Siang tadi, aku duduk di depan layar kaca. Menunggu bedug maghrib dan buka puasa, sembari melihat acara-acara Tv yang terlihat monoton sejak dulu. Tapi sore itu, ada yang berbeda dari biasanya. Sebuah stasiun Tv mewartakan berita yang bertajuk kemiskinan. Seorang wanita paruh baya mengais sisa-sisa makanan para Karyawan di sekitar kawasan pabrik. Beberapa anaknya ikut bersamanya. Tak mudah memasuki halaman pabrik, ia harus melompat lewat pagar


Nasi-nasi serta lauk bekas ia pungut, dimasukan di sebuah kantong plastik hitam. Ia tak pernah risi ataupun jijik dengan hal itu. Ini dilakukannya semata-mata karena persoalan perut yang tidak bisa ditunda-tunda lagi. Anak- anaknya masih kecil, sedang ia hanyalah seorang janda.

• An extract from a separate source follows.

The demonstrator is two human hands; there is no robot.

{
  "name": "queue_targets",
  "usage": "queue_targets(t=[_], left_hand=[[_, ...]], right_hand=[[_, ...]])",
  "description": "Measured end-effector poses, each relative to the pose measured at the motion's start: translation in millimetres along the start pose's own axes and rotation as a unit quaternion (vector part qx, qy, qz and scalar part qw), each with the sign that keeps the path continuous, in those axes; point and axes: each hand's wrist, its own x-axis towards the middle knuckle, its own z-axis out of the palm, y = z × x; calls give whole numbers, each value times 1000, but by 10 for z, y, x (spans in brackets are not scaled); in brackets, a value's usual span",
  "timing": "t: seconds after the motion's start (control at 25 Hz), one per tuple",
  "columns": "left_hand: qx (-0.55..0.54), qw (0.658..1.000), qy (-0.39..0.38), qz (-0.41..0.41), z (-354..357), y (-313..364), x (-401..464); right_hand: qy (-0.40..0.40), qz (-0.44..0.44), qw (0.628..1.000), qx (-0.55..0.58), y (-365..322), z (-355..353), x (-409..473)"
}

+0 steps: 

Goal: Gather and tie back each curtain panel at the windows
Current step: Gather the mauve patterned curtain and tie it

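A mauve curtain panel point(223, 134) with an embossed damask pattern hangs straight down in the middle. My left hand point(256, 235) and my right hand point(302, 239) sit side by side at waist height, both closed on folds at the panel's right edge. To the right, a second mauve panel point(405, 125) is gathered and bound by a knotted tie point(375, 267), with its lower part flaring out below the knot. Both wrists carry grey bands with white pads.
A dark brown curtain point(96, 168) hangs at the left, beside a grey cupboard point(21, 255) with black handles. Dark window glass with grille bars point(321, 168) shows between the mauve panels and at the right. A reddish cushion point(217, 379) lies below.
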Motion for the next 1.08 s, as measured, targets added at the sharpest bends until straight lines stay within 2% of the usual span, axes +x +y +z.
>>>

Rumahnya terletak di sekitar Tempat Pembuangan sampah, sebuah daerah di Ibukota Jakarta. Itupun bukan rumah sendiri, melainkan rumah kontrakan, karena di daerah itu kontrakan murah.. Di sana, terlihat genangan-genangan air di depan rumahnya. Kamar mandi yang digunakan bersama orang sekitar begitu tak layak, kotor, bau tak sedap, banyak lalat. Hal ini menjadi sesuatu yang sudah lazim untuknya.


Nampak wajah-wajah polos tak berdosa menunggu dengan gelisah. Adalah anak-anaknya yang masih kecil. Mereka menunggu hasil usaha ibunya mencari makanan sisa, mereka lapar, mereka butuh makan. Ketika ibunya kembali, rasanya kegelisahan itu terbayar dengan senyum tak terbatas.


“ yah gimana lagi, saya tidak punya uang untuk beli makanan. Nasi ini masih enak, dan anak-anak juga senang” pernyataannya ketika di tanyai oleh seorang reporter. kata-kata itu mengingatkan aku pada pidato Presiden kemarin. SBY mengatakan jika gaji Pegawai akan naik beberapa prosen. Dengan alasan mensejahterahkan rakyat.


Hal itu tentu menjadi sebuah pertanyaan, siapa sebenarnya rakyat Indonesia? Apakah orang seperti mereka yang keksusahan makan bukan rakyat?. Aku miris dengan hal ini, aku merasa keadilan belum bisa ditegakkan dengan baik. Masih ada pengkelasan, “mana yang Anak Tiri, mana yang Anak Mas” .Kemiskinan telah melebar di berbagai sisi Indonesia, sedang pemerintah tak kunjung memperhatikan rakyat.


Dan ironinya, mengapa masih ada orang kelaparan di antara pabrik-pabrik industri? Seharusnya mereka haruslah lebih makmur karena adanya tunjangan untuk masyarakat sekitar, baik ekonomi ataupun kesehatan yang diserahkan oleh pabrik kepada pemerintah daerah. Kemana perginya tunjangan itu?


Negara yang begitu kayanya kini diubah menjadi negara Pengemis, pabrik-pabrik besar sebagian di kuasai oleh asing, modal-modal besar serta aset di Indonesia adalah milik asing. Lalu dengan demikian rakyat yang berkualitas hanya sebagai mesin dengan upah yang murah. Bagaimana dengan rakyat yang bodoh akibat pendidikan mahal di Indonesia? Kalau yang pintar saja hanya dijadikan mesin dengan tenaga murah.


Orang-orang miskin seperti mereka hanya tahu tentang bagai mana hidup menghidupi. Tak peduli lagi dengan harga diri dan rasa malu. perasaan tentang jijik dan kotor tak lagi dipedulikan mereka. Asal bisa mengisi perut saja itu sudah cukup. Dan sudah jelaslah jika kesehatan merekapun tak bisa dijamin.


Seharusnya para Tuan-Tuan Elit politik kita harus bisa menelisik lebih dalam akan kemiskinan yang melanda bangsa ini. Seperti kata Bung Karno” Saya adalah penyambung lidah rakyat”. Itulah yang harus dilakukan para Tuan-Tuan Elit politik kita, menjadi pendengar suara rakyat. Tak perlu bertriliun-triliunan untuk mensejahterahkan rakyat.


Jika para Tuan-Tuan Elit politik kita punya hati dan rasa, pastilah mereka tahu apa yang harus mereka lakukan untuk memecahkan persoalan bangsa ini yang terlampau kacau. Bukan hanya mengeluh dan mengeluh tentang segudang persoalan yang tidak jelas. Mereka yang lapar saja masih bisa untuk berpikir jenih, walau perasaan mereka kian remuk. Aku hanya bisa bersedih, ternyata para pemimpin kita tidak sayang kepada kita orang yang malang.